What does your human logic dictate?
Using third-party password managers like LastPass, sometimes thought to be more robust and secure than operating system password managers?
Or would you rely on built-in primary providers of password management like Google, Apple, and Microsoft?
LastPass disclosed a security breach in August, and until this week, users still thought that their most sensitive information was protected. That made some consumers even more trusting of password managers who thought that even in the case of a breach, personal data was safe with LastPass.
In the latest update revealed by LastPass this week, the company disclosed that the attack uncovered in August did actually reach the password vaults.
“The threat actor was also able to copy a backup of customer vault data from the encrypted storage container which is stored in a proprietary binary format that contains both unencrypted data, such as website URLs, as well as fully-encrypted sensitive fields such as website usernames and passwords, secure notes, and form-filled data.”
In simple English, this means that the attackers got hold of personal data like websites that you had passwords saved for, and other identifiable consumer information, like IP addresses. But the most sensitive data, namely passwords and usernames, was fully encrypted, and therefore unusable by the attackers.
That’s pretty bad, but it could have been worse.
In order to decrypt the encrypted passwords, an encryption key derived from the user’s master password is needed. LastPass does not save that master password, so in the meantime, your passwords should be safe as long as only you know the master key.
But.
If your master password is not strong, hackers can try to brute force the system to compromise your master password. That shouldn’t be too hard for a seasoned hacker.

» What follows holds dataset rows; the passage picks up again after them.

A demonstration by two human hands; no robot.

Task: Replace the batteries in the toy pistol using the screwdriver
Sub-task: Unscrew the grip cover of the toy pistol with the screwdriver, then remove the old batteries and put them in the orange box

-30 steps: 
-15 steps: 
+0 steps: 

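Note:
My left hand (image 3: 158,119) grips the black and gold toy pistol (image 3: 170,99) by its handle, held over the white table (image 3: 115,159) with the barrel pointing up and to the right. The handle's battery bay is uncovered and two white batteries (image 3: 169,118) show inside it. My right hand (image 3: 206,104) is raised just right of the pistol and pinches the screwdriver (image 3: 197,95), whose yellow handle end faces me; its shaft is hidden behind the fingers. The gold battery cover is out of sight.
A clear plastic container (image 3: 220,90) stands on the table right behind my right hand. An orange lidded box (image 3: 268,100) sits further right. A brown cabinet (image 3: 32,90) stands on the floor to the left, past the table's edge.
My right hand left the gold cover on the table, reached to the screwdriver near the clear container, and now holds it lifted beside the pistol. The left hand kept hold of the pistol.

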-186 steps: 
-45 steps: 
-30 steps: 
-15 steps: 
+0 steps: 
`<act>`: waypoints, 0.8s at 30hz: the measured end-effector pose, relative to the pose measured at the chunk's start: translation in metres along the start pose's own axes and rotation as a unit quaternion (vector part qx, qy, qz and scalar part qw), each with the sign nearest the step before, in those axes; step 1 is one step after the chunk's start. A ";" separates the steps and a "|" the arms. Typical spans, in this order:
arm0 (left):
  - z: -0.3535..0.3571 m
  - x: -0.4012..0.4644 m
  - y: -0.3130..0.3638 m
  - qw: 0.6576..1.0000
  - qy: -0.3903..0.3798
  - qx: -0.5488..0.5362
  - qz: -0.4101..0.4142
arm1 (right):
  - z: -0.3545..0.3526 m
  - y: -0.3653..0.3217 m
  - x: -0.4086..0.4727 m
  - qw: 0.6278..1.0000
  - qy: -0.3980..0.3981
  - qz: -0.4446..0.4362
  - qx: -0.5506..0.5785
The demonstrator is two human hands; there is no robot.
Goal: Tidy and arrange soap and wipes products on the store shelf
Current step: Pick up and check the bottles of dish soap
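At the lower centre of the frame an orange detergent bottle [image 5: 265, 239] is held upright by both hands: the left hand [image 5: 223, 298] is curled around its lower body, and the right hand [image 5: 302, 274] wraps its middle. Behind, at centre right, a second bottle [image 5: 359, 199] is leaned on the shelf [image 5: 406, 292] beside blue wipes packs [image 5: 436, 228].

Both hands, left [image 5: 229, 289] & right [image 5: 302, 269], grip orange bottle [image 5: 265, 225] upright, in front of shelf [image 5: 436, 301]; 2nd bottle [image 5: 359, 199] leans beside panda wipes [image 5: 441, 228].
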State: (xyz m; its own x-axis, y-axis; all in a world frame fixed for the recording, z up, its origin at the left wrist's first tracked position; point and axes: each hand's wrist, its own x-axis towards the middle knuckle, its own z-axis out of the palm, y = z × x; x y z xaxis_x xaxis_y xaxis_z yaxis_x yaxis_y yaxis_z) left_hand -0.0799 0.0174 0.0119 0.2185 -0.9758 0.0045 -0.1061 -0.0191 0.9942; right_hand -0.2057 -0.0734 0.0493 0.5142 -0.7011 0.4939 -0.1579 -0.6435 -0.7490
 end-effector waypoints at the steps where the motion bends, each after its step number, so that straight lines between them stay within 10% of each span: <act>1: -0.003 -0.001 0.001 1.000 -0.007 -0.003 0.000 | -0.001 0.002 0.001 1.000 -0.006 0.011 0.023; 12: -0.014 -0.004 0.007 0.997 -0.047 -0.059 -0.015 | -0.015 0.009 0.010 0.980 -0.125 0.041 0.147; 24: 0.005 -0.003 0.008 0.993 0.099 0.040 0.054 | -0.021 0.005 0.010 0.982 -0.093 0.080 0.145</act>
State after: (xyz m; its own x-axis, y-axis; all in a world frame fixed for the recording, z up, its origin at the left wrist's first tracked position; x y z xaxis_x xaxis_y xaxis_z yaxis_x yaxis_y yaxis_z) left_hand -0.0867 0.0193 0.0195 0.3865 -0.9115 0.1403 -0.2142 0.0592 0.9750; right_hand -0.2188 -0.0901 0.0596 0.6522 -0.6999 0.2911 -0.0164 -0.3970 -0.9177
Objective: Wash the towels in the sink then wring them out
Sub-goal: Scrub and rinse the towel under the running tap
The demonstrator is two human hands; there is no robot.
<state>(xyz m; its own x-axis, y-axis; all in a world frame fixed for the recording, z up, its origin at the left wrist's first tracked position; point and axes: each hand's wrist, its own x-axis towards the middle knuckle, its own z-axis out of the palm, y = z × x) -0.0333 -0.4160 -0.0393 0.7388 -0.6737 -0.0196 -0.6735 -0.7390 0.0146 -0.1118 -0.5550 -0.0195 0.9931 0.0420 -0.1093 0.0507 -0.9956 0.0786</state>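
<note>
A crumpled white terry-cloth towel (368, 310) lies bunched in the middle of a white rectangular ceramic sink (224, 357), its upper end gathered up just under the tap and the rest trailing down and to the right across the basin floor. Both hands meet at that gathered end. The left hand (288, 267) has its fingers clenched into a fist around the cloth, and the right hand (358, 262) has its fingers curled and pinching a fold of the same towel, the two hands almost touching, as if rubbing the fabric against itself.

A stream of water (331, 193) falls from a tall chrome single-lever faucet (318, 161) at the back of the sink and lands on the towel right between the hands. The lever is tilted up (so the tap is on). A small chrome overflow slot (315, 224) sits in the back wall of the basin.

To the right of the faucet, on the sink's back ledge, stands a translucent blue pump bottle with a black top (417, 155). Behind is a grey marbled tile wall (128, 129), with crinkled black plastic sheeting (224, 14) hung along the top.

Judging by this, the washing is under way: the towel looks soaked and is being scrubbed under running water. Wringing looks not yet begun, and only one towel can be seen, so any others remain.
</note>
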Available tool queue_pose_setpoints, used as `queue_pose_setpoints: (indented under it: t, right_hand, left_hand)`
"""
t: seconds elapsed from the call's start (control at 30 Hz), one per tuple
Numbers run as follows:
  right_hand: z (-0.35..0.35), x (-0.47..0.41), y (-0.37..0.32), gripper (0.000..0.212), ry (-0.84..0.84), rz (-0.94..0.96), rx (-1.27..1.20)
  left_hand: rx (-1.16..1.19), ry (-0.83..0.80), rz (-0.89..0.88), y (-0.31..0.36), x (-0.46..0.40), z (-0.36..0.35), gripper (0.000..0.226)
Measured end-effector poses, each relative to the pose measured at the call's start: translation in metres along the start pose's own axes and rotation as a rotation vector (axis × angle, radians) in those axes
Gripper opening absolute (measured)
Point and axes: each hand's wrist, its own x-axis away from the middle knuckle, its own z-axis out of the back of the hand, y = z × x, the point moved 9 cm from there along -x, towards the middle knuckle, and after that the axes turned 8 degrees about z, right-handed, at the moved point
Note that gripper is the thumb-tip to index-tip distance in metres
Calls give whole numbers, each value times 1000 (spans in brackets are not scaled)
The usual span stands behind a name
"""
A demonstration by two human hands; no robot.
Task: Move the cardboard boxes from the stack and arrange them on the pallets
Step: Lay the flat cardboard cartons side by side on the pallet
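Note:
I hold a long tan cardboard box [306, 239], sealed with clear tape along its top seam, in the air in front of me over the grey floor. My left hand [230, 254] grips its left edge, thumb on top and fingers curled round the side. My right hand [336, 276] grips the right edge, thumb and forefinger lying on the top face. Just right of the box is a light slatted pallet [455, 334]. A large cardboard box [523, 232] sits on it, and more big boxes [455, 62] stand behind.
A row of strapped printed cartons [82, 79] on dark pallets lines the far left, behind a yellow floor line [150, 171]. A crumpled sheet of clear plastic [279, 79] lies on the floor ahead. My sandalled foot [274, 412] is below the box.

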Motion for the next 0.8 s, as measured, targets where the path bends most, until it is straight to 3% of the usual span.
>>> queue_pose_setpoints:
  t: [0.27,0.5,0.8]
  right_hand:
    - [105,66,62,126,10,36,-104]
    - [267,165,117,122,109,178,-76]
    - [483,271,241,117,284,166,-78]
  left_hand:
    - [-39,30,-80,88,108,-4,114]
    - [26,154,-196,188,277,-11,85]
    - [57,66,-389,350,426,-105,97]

LastPass users should definitely change their master password and all passwords stored in their vault. It is highly recommended to use settings that exceed the LastPass default.
In addition, it might be a good idea to check “Have I Been Pwned?” to learn of any breaches affecting your email or domains.
Third-party password managers have some really great features, but it still means storing your personal secrets on someone else’s computer. Using a primary provider like Google, Apple, or Microsoft means putting more confidence in the operating systems we already use and trust, creating a single point of failure if something goes wrong.